• Brief:
The data below is to be set down exactly.

• Data extract:
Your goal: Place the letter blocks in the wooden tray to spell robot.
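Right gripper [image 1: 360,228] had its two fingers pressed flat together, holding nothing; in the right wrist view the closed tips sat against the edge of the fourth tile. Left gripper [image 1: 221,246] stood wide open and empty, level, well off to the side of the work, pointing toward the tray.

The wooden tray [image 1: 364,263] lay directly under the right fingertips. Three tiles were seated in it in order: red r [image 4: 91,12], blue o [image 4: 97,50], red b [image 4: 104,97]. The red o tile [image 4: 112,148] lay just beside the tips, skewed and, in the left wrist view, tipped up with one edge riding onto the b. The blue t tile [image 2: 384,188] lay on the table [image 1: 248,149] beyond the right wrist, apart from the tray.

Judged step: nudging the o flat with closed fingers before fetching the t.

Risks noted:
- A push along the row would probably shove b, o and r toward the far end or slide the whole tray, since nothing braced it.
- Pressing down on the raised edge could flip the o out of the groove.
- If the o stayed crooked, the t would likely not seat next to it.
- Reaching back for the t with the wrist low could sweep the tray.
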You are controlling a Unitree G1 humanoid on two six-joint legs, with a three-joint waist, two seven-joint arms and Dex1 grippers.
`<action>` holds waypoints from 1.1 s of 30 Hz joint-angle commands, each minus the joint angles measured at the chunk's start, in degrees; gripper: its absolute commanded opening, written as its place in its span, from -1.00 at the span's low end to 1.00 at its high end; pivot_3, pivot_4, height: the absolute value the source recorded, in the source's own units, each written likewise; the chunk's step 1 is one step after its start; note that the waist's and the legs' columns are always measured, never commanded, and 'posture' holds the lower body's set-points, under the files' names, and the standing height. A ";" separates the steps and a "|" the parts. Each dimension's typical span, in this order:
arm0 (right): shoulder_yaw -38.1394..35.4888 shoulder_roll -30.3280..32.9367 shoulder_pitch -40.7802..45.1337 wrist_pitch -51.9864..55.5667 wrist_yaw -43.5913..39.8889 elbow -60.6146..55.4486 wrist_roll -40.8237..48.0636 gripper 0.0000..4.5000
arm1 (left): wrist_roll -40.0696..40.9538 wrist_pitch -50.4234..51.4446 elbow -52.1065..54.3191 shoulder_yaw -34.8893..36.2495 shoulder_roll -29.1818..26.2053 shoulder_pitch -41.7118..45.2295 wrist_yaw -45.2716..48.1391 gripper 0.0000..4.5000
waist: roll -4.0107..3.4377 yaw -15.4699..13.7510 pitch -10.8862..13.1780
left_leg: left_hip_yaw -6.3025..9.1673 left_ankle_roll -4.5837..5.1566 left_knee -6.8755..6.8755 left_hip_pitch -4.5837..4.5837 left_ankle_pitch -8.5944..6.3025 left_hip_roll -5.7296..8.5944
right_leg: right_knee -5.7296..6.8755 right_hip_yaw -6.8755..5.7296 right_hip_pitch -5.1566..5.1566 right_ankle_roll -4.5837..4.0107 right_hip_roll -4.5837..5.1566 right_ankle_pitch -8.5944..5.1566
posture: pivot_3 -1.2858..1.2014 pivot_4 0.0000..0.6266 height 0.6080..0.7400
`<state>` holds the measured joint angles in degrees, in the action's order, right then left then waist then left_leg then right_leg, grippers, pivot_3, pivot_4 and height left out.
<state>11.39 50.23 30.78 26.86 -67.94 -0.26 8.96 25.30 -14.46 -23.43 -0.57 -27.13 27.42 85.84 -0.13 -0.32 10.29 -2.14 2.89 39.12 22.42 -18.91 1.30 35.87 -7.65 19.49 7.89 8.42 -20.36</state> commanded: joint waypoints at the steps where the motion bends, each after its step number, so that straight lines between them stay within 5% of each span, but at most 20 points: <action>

• Response for this exercise:
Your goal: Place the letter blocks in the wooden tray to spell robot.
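Right gripper [image 1: 360,228] had its two fingers pressed flat together, holding nothing; in the right wrist view the closed tips sat against the edge of the fourth tile. Left gripper [image 1: 221,246] stood wide open and empty, level, well off to the side of the work, pointing toward the tray.

The wooden tray [image 1: 364,263] lay directly under the right fingertips. Three tiles were seated in it in order: red r [image 4: 91,12], blue o [image 4: 97,50], red b [image 4: 104,97]. The red o tile [image 4: 112,148] lay just beside the tips, skewed and, in the left wrist view, tipped up with one edge riding onto the b. The blue t tile [image 2: 384,188] lay on the table [image 1: 248,149] beyond the right wrist, apart from the tray.

Judged step: nudging the o flat with closed fingers before fetching the t.

Risks noted:
- A push along the row would probably shove b, o and r toward the far end or slide the whole tray, since nothing braced it.
- Pressing down on the raised edge could flip the o out of the groove.
- If the o stayed crooked, the t would likely not seat next to it.
- Reaching back for the t with the wrist low could sweep the tray.
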You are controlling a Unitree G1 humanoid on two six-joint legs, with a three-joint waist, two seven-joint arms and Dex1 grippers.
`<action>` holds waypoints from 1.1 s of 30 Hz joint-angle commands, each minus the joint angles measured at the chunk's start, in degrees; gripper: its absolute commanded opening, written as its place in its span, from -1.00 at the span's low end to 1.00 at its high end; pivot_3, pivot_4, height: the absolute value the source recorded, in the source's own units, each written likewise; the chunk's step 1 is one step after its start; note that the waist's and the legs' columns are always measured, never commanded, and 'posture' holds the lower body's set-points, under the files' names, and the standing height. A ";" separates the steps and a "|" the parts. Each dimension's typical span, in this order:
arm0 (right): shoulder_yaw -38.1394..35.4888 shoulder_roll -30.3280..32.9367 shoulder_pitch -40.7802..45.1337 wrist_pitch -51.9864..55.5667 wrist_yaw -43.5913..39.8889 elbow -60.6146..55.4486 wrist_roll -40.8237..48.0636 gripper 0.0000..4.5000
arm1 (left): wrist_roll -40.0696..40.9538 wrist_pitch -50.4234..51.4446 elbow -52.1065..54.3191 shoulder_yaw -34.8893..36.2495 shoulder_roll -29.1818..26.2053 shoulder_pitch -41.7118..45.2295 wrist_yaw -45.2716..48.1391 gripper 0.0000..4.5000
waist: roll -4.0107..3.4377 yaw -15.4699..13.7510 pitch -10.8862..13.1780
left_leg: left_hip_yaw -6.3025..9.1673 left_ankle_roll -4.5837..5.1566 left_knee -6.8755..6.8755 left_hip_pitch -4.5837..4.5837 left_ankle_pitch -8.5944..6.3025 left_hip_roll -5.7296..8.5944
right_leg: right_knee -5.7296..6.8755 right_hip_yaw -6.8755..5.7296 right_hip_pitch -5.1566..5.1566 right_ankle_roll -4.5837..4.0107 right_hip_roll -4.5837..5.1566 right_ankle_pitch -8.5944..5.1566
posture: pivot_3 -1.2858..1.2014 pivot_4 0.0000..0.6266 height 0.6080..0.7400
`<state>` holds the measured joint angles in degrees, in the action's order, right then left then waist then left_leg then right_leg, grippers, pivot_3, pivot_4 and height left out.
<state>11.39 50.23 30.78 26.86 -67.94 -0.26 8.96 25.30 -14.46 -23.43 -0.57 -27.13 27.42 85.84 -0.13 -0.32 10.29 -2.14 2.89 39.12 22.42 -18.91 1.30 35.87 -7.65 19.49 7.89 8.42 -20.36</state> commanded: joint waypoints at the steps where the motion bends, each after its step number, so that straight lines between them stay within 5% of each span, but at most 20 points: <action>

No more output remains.